Venice: Bride or Bridezilla of the Sea?
Getting across St. Mark’s Square, the tourist focal point of Venice, is ordinarily like playing the video game Frogger, but with pigeons. Add in a flood, and the “Bride of the Sea” becomes Bridezilla–delicate to negotiate, ready to teeter over the edge at a moment’s notice, and squeezing out the waterworks for dramatic effect.
This is why, when I told friends and family I wanted to go to Venice in December, I was met with a number of skeptical looks. It is, after all, the rainy season in a city that is sinking, and the time of year most prone to floods. It is also the time of year with the least crowds and lines. Which seemed great reasons to me to pack my wading boots and umbrella.
To me, an avowed crowd avoider, I’d always wanted to see Venice but was scared away by stories of swarming summer mobs shuffling their way down stinky alleyways lined with stuffy elbow-to-elbow shops. Not so in early December. I just got back, and I’m already pining away for the artwork, pasta, wine, architecture, and fog. It was a dream to enjoy no lines at the museums, breathing room on the vaporettos, and prompt seating at the restaurants–which is not to say there weren’t a lot of tourists there. There certainly were, but nowhere near the usual critical mass.
Plus, I got to see the spectacle of St. Mark’s underwater, when they put out planks for people to teeter along from the Doge’s Palace to the Correr Museum, and enterprising buskers sell colorful plastic booties to children and adults who want to make a splash. It’s business as usual in the restaurants–as long as you don’t mind having your feet submerged while you slurp down your pasta and sip your Prosecco. Even the gondolieri aren’t thwarted by the high water levels. Instead, they take off their hats and duck gallantly every time they come to a bridge, bringing a bit of limbo-lower-now spirit to the Old World.
Some may call it Bride of the Sea, some may call it Bridezilla. What do you call it?
My name: Rachel Berg.
Favorite way to get around: By Venetian gondola during starlit high tide, gliding past decaying and slightly spooky palaces, with perhaps a bottle of prosecco placed between the gondola seat cushions.

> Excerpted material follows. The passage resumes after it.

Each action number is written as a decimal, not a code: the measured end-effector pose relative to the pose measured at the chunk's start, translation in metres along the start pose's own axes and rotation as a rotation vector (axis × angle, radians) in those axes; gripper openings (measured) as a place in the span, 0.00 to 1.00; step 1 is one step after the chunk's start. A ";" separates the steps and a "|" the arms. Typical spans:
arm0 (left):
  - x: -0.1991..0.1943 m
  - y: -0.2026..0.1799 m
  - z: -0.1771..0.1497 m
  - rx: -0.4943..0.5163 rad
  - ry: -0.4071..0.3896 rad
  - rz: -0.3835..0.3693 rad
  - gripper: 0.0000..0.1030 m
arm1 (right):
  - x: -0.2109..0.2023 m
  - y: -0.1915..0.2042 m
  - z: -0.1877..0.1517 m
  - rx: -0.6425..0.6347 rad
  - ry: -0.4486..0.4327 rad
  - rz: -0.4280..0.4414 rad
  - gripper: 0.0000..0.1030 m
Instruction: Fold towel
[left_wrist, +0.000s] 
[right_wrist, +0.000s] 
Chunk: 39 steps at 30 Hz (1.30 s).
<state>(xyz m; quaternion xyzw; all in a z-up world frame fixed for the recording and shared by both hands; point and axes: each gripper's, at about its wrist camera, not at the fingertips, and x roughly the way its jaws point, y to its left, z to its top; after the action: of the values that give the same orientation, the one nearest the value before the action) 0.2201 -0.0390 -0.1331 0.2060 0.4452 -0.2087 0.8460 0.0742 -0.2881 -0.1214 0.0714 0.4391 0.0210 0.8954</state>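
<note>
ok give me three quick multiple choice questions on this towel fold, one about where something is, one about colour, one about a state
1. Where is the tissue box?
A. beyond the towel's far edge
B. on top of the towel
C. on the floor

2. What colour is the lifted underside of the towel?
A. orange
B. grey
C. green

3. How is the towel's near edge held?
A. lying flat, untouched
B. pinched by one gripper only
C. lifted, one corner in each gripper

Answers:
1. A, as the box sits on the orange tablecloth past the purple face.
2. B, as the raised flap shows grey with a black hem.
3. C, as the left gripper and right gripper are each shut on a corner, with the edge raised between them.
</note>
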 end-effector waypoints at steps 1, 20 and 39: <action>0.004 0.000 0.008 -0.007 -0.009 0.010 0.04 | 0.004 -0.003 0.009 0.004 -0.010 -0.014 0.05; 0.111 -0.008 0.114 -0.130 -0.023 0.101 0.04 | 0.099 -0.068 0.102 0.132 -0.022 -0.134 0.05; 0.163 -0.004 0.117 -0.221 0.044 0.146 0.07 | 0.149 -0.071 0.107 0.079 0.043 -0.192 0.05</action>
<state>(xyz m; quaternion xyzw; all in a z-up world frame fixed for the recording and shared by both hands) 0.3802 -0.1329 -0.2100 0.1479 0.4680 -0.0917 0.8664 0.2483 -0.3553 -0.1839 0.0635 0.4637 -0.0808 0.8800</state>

View that took my breath away: Unable to sleep in the mystical city of Sfat in Israel, I wandered outdoors predawn and was treated to a purple-on-purple sunrise below the mountaintop that seemed to emerge feet-first through ground-level clouds.
Greatest travel lesson learned: Sunny weather isn't everything. Some of my best travel memories involve go-karting through a deluge turned mud-fest in Mexico, drinking tea in the cold Denali tundra, and watching electric thunderstorms roll through national parks out West.
Most challenging travel moment: Getting leveled by altitude sickness in Cuzco and realizing that my body was forcing me to slow down and rest despite the fact that there was so much to do and see.
Travel ambition: To see the northern lights.